I particularly enjoyed this post because it touches on the subject of my Winter 2015 course here at the University of Waterloo. Arrington displays two strings of symbols and says "the second string is not a group of random letters because it is highly complex and also conforms to a specification". By implication he thinks the first string is a group of random letters, or at the very least, more random than the second.
Here are the two strings in question, cut-and-pasted from Arrington's post:
#1:
OipaFJPSDIOVJN;XDLVMK:DOIFHw;ZD
VZX;Vxsd;ijdgiojadoidfaf;asdfj;asdj[ije888
Sdf;dj;Zsjvo;ai;divn;vkn;dfasdo;gfijSd;fiojsa
dfviojasdgviojao’gijSd’gvijsdsd;ja;dfksdasd
XKLZVsda2398R3495687OipaFJPSDIOVJN
;XDLVMK:DOIFHw;ZDVZX;Vxsd;ijdgiojadoi
Sdf;dj;Zsjvo;ai;divn;vkn;dfasdo;gfijSd;fiojsadfvi
ojasdgviojao’gijSd’gvijssdv.kasd994834234908u
XKLZVsda2398R34956873ACKLVJD;asdkjad
Sd;fjwepuJWEPFIhfasd;asdjf;asdfj;adfjasd;ifj
;asdjaiojaijeriJADOAJSD;FLVJASD;FJASDF;
DOAD;ADFJAdkdkas;489468503-202395ui34
#2:
To be, or not to be, that is the question—
Whether ’tis Nobler in the mind to suffer
The Slings and Arrows of outrageous Fortune,
Or to take Arms against a Sea of troubles,
And by opposing, end them? To die, to sleep—
No more; and by a sleep, to say we end
The Heart-ache, and the thousand Natural shocks
That Flesh is heir to? ‘Tis a consummation
Devoutly to be wished. To die, to sleep,
To sleep, perchance to Dream; Aye, there’s the rub,
For in that sleep of death, what dreams may come,
When we have shuffled off this mortal coil,
Needless to say, Arrington -- a CPA and lawyer who apparently has no advanced training in the mathematics involved -- doesn't specify what he means by "group of random letters". I think a reasonable interpretation would be that he is imagining that each message is generated by a stochastic process where each letter is generated independently, with uniform probability, from some finite universe of symbols.
Even with just a cursory inspection of the two strings, we see that neither one of them is likely to be "random" in this sense. We immediately see this about the second string because the set of reasonable English texts is quite small among the set of all possible strings. But we also see the same thing about the first because (for example) the trigram "asd" occurs much more often than one could reasonably expect for a random string. Looking at a keyboard, it's a reasonable interpretation that somebody, probably Arrington, dragged his hands repeatedly over the keyboard in a fashion he or she thought was "random" -- but is evidently not. (It is much harder to generate random strings than most untrained people think.)
If we want to test this in a quantitative sense, we can use a lossless compression scheme such as gzip, an implementation of Lempel-Ziv. A truly random file will not be significantly compressible, with very very high probability. So a good test of randomness is simply to attempt to compress the file and see if it is roughly the same size as the original. The larger the produced file, the more random the original string was.

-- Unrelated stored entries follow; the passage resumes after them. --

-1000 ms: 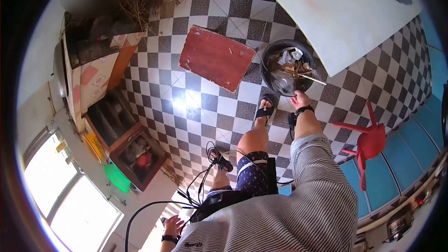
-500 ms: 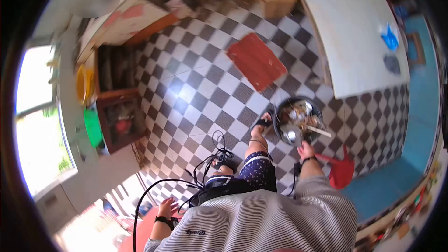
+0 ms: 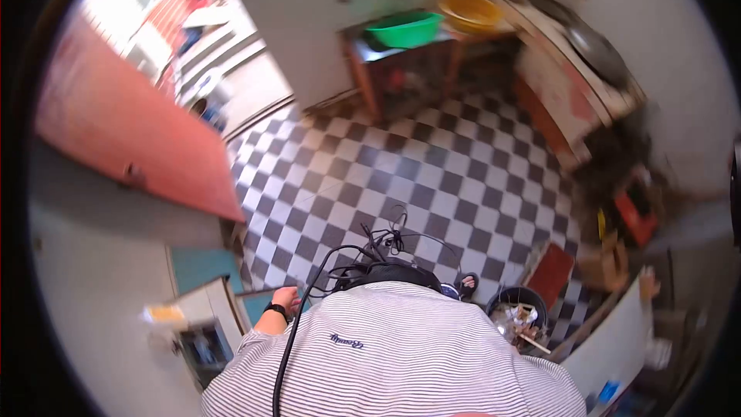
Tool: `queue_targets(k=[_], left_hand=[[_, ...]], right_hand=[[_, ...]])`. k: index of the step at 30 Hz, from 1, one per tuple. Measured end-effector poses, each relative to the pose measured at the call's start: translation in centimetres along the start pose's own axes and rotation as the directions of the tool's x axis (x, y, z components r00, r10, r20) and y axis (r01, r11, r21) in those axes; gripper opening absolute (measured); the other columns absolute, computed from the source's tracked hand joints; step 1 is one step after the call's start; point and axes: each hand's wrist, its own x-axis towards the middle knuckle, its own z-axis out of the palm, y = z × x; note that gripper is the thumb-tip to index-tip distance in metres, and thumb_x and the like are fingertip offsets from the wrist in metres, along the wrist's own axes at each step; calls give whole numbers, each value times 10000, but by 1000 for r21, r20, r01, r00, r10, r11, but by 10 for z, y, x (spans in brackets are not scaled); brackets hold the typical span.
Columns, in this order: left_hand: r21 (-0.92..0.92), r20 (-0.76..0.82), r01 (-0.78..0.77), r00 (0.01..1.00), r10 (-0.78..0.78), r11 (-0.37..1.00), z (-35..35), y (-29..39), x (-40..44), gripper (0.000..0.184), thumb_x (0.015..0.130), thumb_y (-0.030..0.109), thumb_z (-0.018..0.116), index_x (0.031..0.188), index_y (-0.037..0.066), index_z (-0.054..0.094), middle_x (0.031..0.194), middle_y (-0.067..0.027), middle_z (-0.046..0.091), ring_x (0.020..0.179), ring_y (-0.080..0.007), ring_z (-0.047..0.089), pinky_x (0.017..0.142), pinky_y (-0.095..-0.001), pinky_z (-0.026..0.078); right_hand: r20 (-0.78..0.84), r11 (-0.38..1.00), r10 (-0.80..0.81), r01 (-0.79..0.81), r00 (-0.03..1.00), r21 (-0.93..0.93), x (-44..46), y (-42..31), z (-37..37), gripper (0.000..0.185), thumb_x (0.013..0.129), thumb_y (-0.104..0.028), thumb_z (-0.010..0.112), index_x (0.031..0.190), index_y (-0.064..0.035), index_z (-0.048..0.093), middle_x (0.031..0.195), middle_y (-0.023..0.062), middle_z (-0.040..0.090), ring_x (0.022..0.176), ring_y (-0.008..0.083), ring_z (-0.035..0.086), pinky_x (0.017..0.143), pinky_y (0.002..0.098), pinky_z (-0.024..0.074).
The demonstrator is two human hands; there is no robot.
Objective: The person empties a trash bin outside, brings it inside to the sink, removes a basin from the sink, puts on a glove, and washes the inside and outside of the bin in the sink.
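My left hand (image 3: 285,299) is low on the left side of my body, with a black band on its wrist. Its fingers look loosely apart, and nothing shows in them. A black bin (image 3: 494,299) filled with rubbish stands at the lower right, close to my sandalled foot (image 3: 466,284). A pale stick (image 3: 536,344) juts out over its rim. My right hand is hidden behind my striped shirt on the bin's side.
Black cables (image 3: 384,243) hang at my waist. An open red door (image 3: 147,135) and a bright doorway are at the left. A green basin (image 3: 407,30) and a yellow basin (image 3: 471,12) rest on the far counter. A red board (image 3: 550,273) lies beyond the bin.
The view has swung left to the doorway, so the bin and red board now appear at the lower right. My right hand, earlier at the bin's rim, has gone out of sight.
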Motion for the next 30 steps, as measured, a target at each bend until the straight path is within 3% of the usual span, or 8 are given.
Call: queue_targets(k=[7,12,14,15,16,21,26,30], left_hand=[[-366,-38,109,991,-132,924,-47,-50,-14,304,866,232,543,1146,119,507,1039,-76,571,855,-250,595,659,-403,503],[-514,-136,-162,985,106,843,-84,58,-15,288,880,247,552,1125,100,512,962,-52,576,811,-195,600,642,-345,511],[-487,-208,-303,951,228,819,-104,123,-1,296,881,256,564,1122,90,519,942,-42,584,793,-164,603,652,-307,515],[-449,-256,-372,925,281,813,-111,157,-3,302,881,257,570,1125,85,524,943,-39,591,788,-151,605,651,-282,514],[-450,-283,-427,901,328,784,-116,190,-7,305,884,245,568,1133,75,525,958,-47,596,795,-148,607,648,-271,512],[-390,-342,-634,773,534,668,-131,353,-55,296,897,178,547,1164,55,517,1011,-72,608,806,-142,614,662,-253,509],[-284,-316,-699,715,624,657,-142,460,-60,320,882,179,569,1163,33,521,979,-69,612,791,-129,615,664,-245,505],[-261,-289,-693,721,631,672,-160,526,-29,390,899,204,549,1224,2,475,1045,-96,589,843,-152,597,691,-272,513]], right_hand=[[257,838,-169,277,951,-471,-119,-92,224,164,721,-218,531,747,-60,499,557,82,474,421,217,460,369,339,385],[471,594,-231,507,851,-624,-212,-122,418,165,724,-211,524,705,-50,490,507,84,444,381,226,442,341,353,365],[583,640,-109,506,805,-578,-210,-134,515,163,717,-167,537,620,-53,472,493,78,444,340,225,412,315,364,330],[667,519,-142,629,731,-579,-236,-137,561,197,707,-139,549,560,-53,449,460,70,416,331,212,396,314,356,316],[704,499,-218,697,676,-515,-280,-122,606,275,701,-90,511,472,-92,359,385,33,278,288,173,286,312,337,245],[916,-52,-28,915,399,-400,-416,-93,815,237,728,-202,574,605,0,557,464,91,501,348,181,462,345,310,351],[965,-87,229,990,126,-108,-560,-10,953,224,724,-218,590,636,-12,568,478,55,488,364,168,470,355,297,362],[926,-36,330,983,184,-182,-668,70,1022,192,719,-187,612,667,-10,558,598,50,497,474,150,490,418,284,411]])
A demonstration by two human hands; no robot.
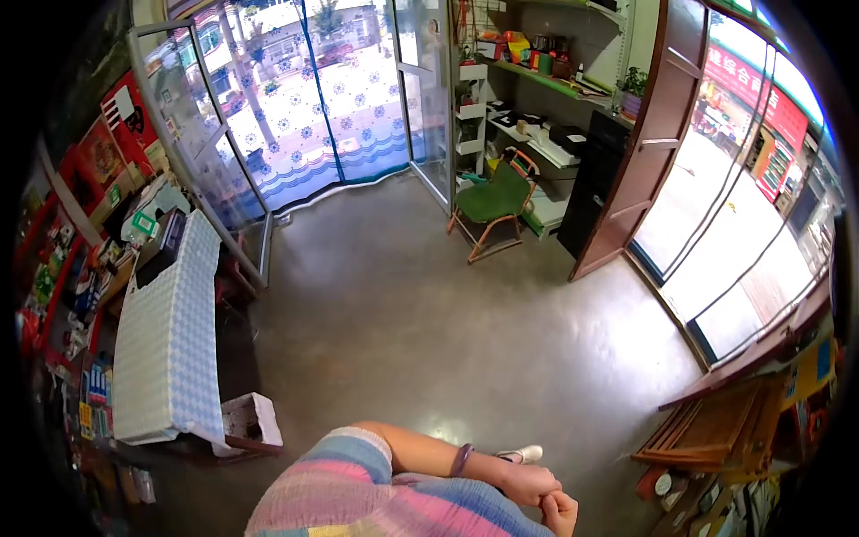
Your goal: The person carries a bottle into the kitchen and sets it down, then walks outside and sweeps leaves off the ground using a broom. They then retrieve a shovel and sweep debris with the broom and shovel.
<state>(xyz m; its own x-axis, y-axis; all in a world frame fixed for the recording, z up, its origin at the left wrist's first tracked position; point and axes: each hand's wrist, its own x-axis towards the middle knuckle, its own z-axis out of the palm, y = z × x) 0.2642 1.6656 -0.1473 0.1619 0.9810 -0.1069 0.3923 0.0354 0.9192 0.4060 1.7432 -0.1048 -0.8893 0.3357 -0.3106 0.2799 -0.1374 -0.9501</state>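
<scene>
Nearer than the green chair (497,195), left hand (530,485) and right hand (560,513) meet, curled; I cannot tell if they grip anything. Seemingly idle; reaching would need them parted.

2 hands, touching: 1 left hand (528,484), 1 right hand (561,514). 1 bracelet (462,460), up forearm from left hand's fingers (547,484). 1 shoe in sight (530,454), just beyond fingers. 1 green chair (499,197), well beyond fingers. 2 glass door leaves (428,116), farther beyond fingers, 2 curtain panels (277,152) between. 1 black cabinet (593,183), beyond and right of fingers. 1 cloth-covered table (170,340), 1 white-sided box (266,419), left of fingers. Wooden frames (716,425), right of fingers: too overlapped for count.
</scene>
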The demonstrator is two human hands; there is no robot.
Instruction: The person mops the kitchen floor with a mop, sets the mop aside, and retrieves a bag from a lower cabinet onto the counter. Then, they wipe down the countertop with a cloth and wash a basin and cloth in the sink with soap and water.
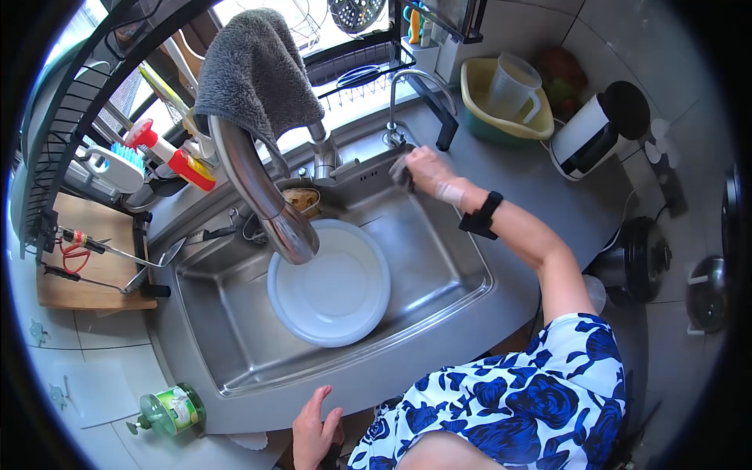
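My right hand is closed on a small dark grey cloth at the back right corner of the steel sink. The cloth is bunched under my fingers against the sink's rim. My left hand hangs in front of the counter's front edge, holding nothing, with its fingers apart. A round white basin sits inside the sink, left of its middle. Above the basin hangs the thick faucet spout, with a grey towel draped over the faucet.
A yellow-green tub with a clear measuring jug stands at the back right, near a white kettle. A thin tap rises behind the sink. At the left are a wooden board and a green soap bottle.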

Here are the results. String #1 is of length 502, using the "wc" program. (This also counts characters like the carriage returns separating the lines.) String #2 is of length 545.
Using gzip on Darwin OS on my Mac, I get the following results: string #1 compresses to a file of size 308 and string #2 compresses to a file of size 367. String #2's compressed version is bigger and therefore more random than string #1: exactly the opposite of what Arrington implied!
I suppose one could argue that the right measure of "randomness" is not the size of the compressed file, but rather the difference in size between the compressed file and the original. The smaller this difference is, the more random the original string was. So let's do that test, too. I find that for string #1, this difference is 502-308 = 194, and for string #2, this difference is 545-367 = 178. Again, for string #2 this difference is smaller and hence again string #2 is more random than string #1.
Finally, one could argue that we're comparing apples and oranges because the strings aren't the same size. Maybe we should compute the percentage of compression achieved. For string #1 this percentage is 194/502, or 38.6%. For string #2 this percentage is 178/545, or 32.7%. String #2 was compressed less in terms of percentage and hence once again is more random than string #1.
Barry's implications have failed spectacularly in every measure I tried.
Ultimately, the answer is that it is completely reasonable to believe that neither of Barry's two strings is "random" in the sense of likely to have been generated randomly and uniformly from a given universe of symbols. A truly random string would be very hard to compress. (Warning: if you try to do this with gzip make sure you use the entire alphabet of symbols available to you; gzip is quite clever if your universe is smaller.)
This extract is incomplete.